Posted on: 2011年1月8日

 丹沢も奥が深いです。連なる山波の一番西に当たるのが、檜洞丸(ひのきぼらまる)標高1601m。別名は青ヶ岳でその名の山小屋もあります。丹沢で4番目に高い山ですが、その位置が最奥部にあることからあまり人気はなく、静かな山登りが楽しめるようです。

 天気は上々で、風も比較的穏やか。西高東低で緩やかな気圧配置。多分快晴と判断した一昨日夜。さて、綺麗な富士山が見たいなと。富士見を売りとする山は沢山ありますけど、それなりの標高で登り甲斐のある山と考えて、檜洞丸を選びました。
 アクセスは結構悪いです。西丹沢に登ろうと考えた場合、丹沢湖の北から入るか、道志村から南下するかのどちらかでしょうか。その為、人気も少ないのでしょうね。

 朝6:00。準備万端で車で一路、丹沢湖方面へ。丹沢湖に行くには、厚木から東名を使って大井松田IC、そこから20kmくらい北上します。ホントに山奥ですね。高速に乗るまでに1時間、そこからさらに1時間かかりました。たどり着いたのは、西丹沢自然教室。
  ここは山登りなどの自然探索を楽しむ人達のための、ちょっとした情報施設。無料の駐車場があり、ここに車を止めて山に登れます。さあ出発、時間は8:00。顔が崩れる前に記念撮影(笑)。

 広大なキャンプ場を横目に少し歩くと、つつじ新道と呼ばれる登山道があります。そこから登頂開始。かなり整備された登山道ですが、途中にはクサリ場もあります。ここからの標高差は1100m。ルート距離が3km少々あるので、坂自体は厳しくないです。
 登り始めて、すぐに家族とすれ違い。お父さんとお子様2名。犬を連れていました。キャンプに来てる方でしょうか。
 ちょっと峰を巻きながら、沢沿いの道へ。文字通り丹沢という名に相応しい、広々とした沢です。しばらく歩いてゴーラ沢出合。沢を飛び石で渡ります。水が綺麗。沢を渡ると、何故かコンクリートの階段。よく整備された登山道ですね。


 ここから急激な登り道。クサリ場はかなり急ですが、クサリを使わなくても大丈夫でした。ぐいぐい登ると見晴台に到着。おーすごい…。富士山がこんなに近いとは。

 丹沢は標高もありますから、富士山を眺めるには最高ですね。特に冬。一般的に冬は登山シーズンではないのですけど、1500m程度の低山で考えるなら、冬こそベストシーズンではないかと思っています。理由は以下の通り。

  1. 太平洋側は快晴の日が圧倒的に多い
  2. 木々の葉が落ちて夏には見られない絶景を楽しめる
  3. 雨も少なく道もぬかるんでいない
  4. 暑くなく水分補給も少なくて済む
  5. 紫外線量も少なく日焼けの心配が少ない
  6. 虫や毒をもつ動物もいない

 他にもありますが、これらを考えると、低山=冬というのは大アリだと思っています。特に、水分と毒虫については有り難いですね。

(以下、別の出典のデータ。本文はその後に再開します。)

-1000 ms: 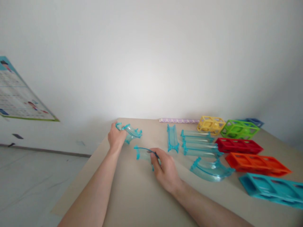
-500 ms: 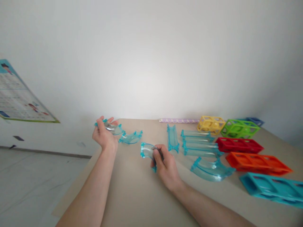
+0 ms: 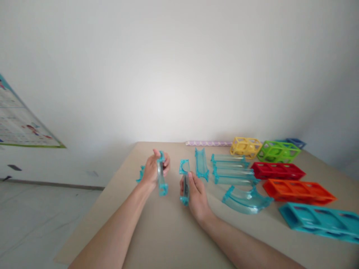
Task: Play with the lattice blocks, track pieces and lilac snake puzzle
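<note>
My left hand (image 3: 153,172) is closed around a clear blue curved track piece (image 3: 162,175), held on edge above the beige table (image 3: 157,231). My right hand (image 3: 195,192) grips a second clear blue curved track piece (image 3: 184,181), also standing on edge, a short gap to the right of the first. Another blue curved piece (image 3: 140,174) peeks out behind my left hand on the table.
Right of my hands lie a straight blue track (image 3: 201,164), several more straight tracks (image 3: 231,170) and a wide curved one (image 3: 246,200). Yellow (image 3: 245,146), green (image 3: 277,151), red (image 3: 276,170), orange (image 3: 298,191) and teal (image 3: 319,222) open frame blocks line the right side. The table's left edge is near.
My left hand lifted a curved piece off the table and brought it in toward the right hand. My right hand turned its piece up on edge. Both pieces now stand side by side.
</note>
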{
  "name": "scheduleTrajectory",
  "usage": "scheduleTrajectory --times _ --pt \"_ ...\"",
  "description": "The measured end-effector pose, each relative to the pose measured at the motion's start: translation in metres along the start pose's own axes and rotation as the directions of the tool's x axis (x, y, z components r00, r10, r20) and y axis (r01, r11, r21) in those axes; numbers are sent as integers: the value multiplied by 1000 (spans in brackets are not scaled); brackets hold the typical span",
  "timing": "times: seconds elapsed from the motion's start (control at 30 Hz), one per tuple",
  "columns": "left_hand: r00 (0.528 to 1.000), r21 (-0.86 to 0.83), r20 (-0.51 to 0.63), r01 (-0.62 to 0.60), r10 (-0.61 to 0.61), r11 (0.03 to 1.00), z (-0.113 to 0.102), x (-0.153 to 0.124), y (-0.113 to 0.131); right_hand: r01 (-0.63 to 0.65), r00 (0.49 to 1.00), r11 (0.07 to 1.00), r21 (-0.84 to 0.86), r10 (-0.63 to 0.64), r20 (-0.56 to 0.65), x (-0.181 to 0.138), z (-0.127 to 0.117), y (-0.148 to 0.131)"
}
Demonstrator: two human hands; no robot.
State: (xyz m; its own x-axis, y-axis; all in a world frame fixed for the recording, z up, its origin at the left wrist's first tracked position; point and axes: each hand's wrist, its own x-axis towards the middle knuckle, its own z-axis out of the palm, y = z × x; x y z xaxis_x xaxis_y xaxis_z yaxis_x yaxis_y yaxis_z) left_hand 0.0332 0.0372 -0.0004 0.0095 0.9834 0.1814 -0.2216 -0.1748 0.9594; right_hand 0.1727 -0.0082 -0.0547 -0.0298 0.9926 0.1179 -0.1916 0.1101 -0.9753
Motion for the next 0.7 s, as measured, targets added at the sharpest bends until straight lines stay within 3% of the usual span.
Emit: scheduleTrajectory --times 0.1,0.23,0.37,0.7 --pt "991 -1 126 52 -51 999 16 -12 -26 -49 999 998 48 49 -8 0 0 -4" --pt "994 -9 78 78 -77 997 21 -18 -43 -29 999 999 23 29 23 2 -2 -4" --pt "999 -51 19 46 -45 998 18 -17 -39 -21 997 1000 -10 22 70 3 -3 0" --pt "996 -135 29 92 -89 987 23 -17 -30 54 989 989 -141 -34 142 0 -1 2"
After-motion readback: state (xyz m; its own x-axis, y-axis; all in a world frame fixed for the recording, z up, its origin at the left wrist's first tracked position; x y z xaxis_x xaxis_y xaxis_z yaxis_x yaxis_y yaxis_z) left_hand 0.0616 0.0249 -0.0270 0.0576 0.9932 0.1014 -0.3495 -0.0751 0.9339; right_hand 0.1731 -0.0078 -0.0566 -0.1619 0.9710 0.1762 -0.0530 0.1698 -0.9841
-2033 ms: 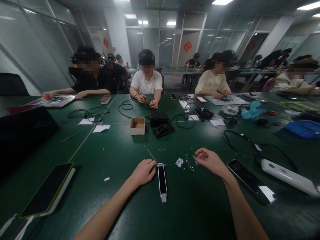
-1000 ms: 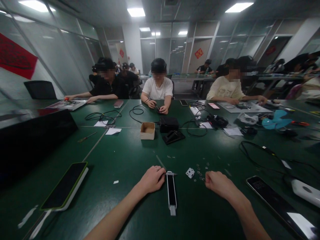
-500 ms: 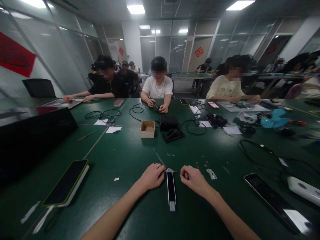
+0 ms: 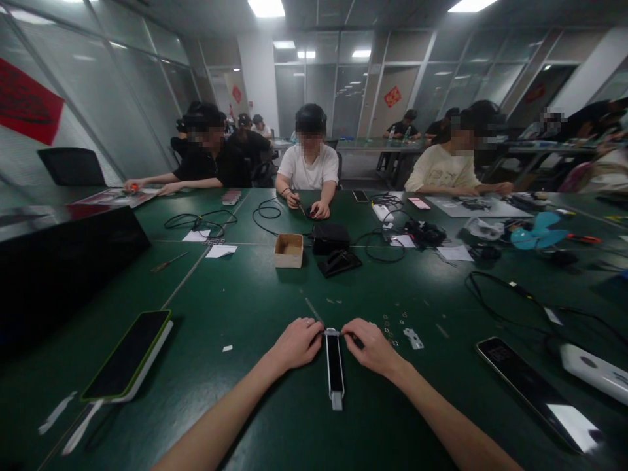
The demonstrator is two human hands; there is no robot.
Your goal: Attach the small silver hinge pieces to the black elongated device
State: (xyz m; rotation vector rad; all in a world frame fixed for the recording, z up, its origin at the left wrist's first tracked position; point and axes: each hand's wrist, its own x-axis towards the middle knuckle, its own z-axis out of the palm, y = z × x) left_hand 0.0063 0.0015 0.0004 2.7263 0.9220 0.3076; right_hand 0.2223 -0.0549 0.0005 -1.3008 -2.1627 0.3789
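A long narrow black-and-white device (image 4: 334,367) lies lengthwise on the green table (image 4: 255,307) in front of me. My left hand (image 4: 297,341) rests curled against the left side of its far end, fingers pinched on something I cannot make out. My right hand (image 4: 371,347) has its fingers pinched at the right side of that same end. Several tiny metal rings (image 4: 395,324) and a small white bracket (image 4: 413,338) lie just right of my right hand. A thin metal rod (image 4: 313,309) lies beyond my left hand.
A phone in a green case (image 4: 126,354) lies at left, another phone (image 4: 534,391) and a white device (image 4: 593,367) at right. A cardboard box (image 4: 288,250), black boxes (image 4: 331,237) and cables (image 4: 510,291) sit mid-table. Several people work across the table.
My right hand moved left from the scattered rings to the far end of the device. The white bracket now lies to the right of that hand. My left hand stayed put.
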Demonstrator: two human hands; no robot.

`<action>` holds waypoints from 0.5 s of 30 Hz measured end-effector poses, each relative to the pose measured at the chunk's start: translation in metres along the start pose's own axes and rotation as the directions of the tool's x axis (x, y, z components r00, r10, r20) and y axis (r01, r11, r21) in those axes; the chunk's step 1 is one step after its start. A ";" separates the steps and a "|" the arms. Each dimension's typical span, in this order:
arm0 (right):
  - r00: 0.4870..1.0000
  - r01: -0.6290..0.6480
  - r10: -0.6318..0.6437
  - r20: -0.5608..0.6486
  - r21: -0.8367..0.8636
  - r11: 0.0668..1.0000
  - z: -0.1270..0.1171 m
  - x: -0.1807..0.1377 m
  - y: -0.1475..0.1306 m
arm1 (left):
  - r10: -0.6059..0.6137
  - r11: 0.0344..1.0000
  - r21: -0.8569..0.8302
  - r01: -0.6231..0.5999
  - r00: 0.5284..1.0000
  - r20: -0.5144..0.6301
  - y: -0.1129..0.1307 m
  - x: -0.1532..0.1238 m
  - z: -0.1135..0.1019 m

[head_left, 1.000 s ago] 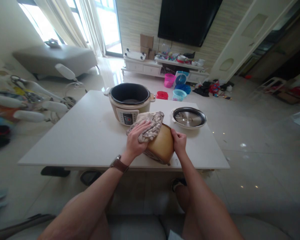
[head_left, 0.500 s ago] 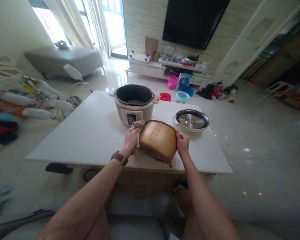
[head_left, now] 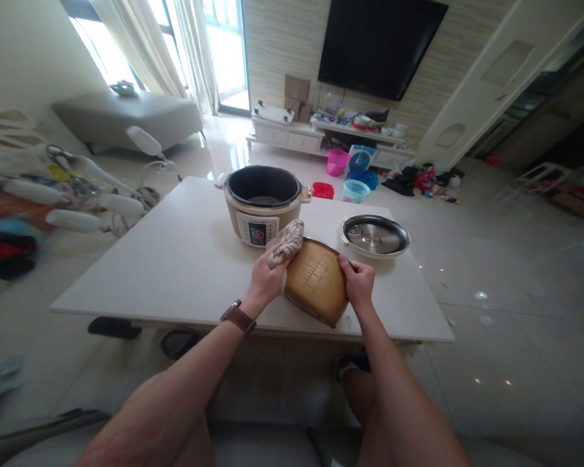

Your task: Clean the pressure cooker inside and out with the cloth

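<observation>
A gold-coloured inner pot with level marks on its side is tilted over the near part of the white table. My right hand grips its right rim, the thumb on the outer side. In my left hand is a bunched, patterned cloth, which lies against the pot's left side and rim. Behind them stands the cooker body, open at the top, with a control panel on its front. The round lid lies on the table to the right, its metal inner face up.
Beyond the table stand a red basin, a light blue basket and a pink basket on the floor. A low cabinet holds assorted items under a wall-mounted television. A lamp with white shades is at the left.
My left hand has moved up and right with the cloth, onto the pot's upper left side. The pot has tilted further and shifted slightly right, and its base is now mostly out of sight.
</observation>
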State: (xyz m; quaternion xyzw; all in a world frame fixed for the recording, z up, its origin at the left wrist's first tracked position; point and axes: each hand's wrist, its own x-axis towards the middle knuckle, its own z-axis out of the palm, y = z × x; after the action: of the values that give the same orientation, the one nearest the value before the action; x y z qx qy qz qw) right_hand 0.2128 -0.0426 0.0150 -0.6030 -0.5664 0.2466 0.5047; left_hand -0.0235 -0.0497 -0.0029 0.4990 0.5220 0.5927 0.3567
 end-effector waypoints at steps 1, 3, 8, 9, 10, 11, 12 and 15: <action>1.000 0.013 -0.013 -0.005 0.012 1.000 0.000 0.000 0.002 | -0.098 0.995 -0.038 0.097 0.995 -0.028 -0.004 0.004 -0.001; 0.999 0.033 -0.033 -0.007 0.036 0.999 -0.001 0.000 0.006 | -0.299 0.951 -0.106 0.290 0.951 -0.082 -0.013 0.012 -0.004; 0.999 0.036 -0.039 0.027 0.079 0.996 0.001 0.002 0.011 | -0.493 0.864 -0.195 0.465 0.860 -0.134 -0.018 0.015 -0.007; 0.999 0.034 -0.037 0.031 0.081 0.996 0.002 0.002 0.011 | -0.445 0.887 -0.199 0.417 0.887 -0.127 -0.014 0.013 -0.007; 0.999 0.032 -0.035 0.034 0.082 0.996 0.003 0.002 0.011 | -0.372 0.918 -0.193 0.346 0.920 -0.120 -0.010 0.010 -0.007; 0.999 0.031 -0.034 0.036 0.082 0.996 0.004 0.002 0.012 | -0.279 0.950 -0.175 0.257 0.953 -0.115 -0.005 0.007 -0.006; 0.999 0.030 -0.033 0.037 0.081 0.996 0.005 0.002 0.012 | -0.169 0.978 -0.144 0.154 0.980 -0.102 0.001 0.004 -0.006; 0.999 0.027 -0.030 0.038 0.077 0.997 0.007 0.000 0.015 | 0.157 0.987 -0.019 -0.157 0.987 0.044 0.017 -0.004 -0.008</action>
State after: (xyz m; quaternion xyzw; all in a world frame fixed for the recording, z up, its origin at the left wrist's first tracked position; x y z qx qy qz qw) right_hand 0.2131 -0.0376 -0.0006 -0.5702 -0.5748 0.2727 0.5197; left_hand -0.0284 -0.0592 0.0133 0.5491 0.4680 0.6116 0.3246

 休息をそこそこ楽しんだら、頂上を目指します。標高1200mを越えた頃から、段々と雪が多くなります。といっても、薄く積もる程度。凍っていたりはしないので、登山靴なら大丈夫。どんどん進みます。頂上付近になると急に開けてきます。ここからはブナの原生林。おー、ブナだブナだ。植物保護のために設けられた木道が続いています。まるで尾瀬。夏だと、ブナの葉に覆われた静かな森になるそうですが、すっかり葉が落ちたブナは、独特の姿をしています。空の青さに吸い込まれそうな、不思議な造形美。

 11:00頃、ブナ林の終点に頂上。やったーヽ(^。^)ノ
 富士山も綺麗ですね。裾野の自衛隊演習場が一望。その脇に、山中湖がわずかに見えます。相模湾は太陽が射して、金色に染まっています。丹沢の山々も手に取るようで、前に登った塔ノ岳も見えますね。北には津久井を挟んで高尾山稜、その向こうに大岳山、その西には鷹ノ巣山や三頭山。冬だから楽しめる景色かもですね。

 雪を踏みしめながら早めの昼食。今回は自宅から持参した東京の水道水で、カップヌードルとお味噌汁+コンビニおにぎり。あー美味しい(*^_^*) でも…、実はムチャクチャ寒い!! 気温は氷点下10℃近く。手袋をはずしていると、あっという間に指が動かなくなりますね。冷たいものに触れていると、しもやけ~凍傷になりそうな。箸を持つ手が震えるというより、動きません(笑) 麺をすくいながら食べました。

 もちろん行動中は防寒手袋。これは登山用じゃなくて、コーナンで買った作業用の手袋。でも安いし暖かいですよ。

 気温差が激しいので、レイヤーの調整が難しいですね。基本的に登りは汗をかくので、冬でも長袖1枚だったりするのですが、この気温だと肌に刺さります。ライトシェルを羽織ります。山頂ではこれでも寒いので、マイクロフリースのミッドレイヤーにシェルを重ねます。手袋は防寒と、滑り止め付きの軍手を使い分けます。衣類が多くなるので冬は荷物も多くなりますが、こうした環境の変化もまた、楽しみの一つですね。
 ちなみに夏でも長袖は必須。低山といっても1500mを超えれば、街中の気温と比べて10度以上も下がります。

 充分に山頂を楽しんだら、下山開始。ここから、犬越路を目指します。この犬越路、「いぬエッジ」と読んでしまいました。まあ、スケーターなので。
 稜線を伝って行きますが、ここは丹沢らしくアップダウンが激しいです。経験者向けの登山道。クサリ場の岩壁は垂直に近いですね。コルでは風が強いし、雪も解けずに残っています。途中笹峰あたりは、笹薮になっています。背の高さを超える笹薮の間を、すり抜けながら進みます。

 激しいアップダウンを超えて、2時間少々で犬越路。ここには非難小屋もあります。この犬越路は、かつて武田信玄が小田原城を攻める折に超えた峠路。歴史を感じます。この下には、林道のトンネルが南北を貫いています(現在通行禁止)。かながわの景勝50選にも選ばれているようで。富士山は生憎見えませんが、眺めはいいですね。

 さらにここから急降下。一気に涸れ沢~沢沿いを降ります。30分ほどで沢が大きくなり、何度も橋を渡りながら行くと、大きなつり橋。ここの砂防ダムは大きいですね。40mくらいあるかな。

 程なくして林道へ。ふう、もうあと少し。キャンプ場を横目に西丹沢自然教室へ無事帰還(*^_^*) おつかれさまあ、って、ついに出会った登山者は犬を連れた家族を除いて、たったの1名でした。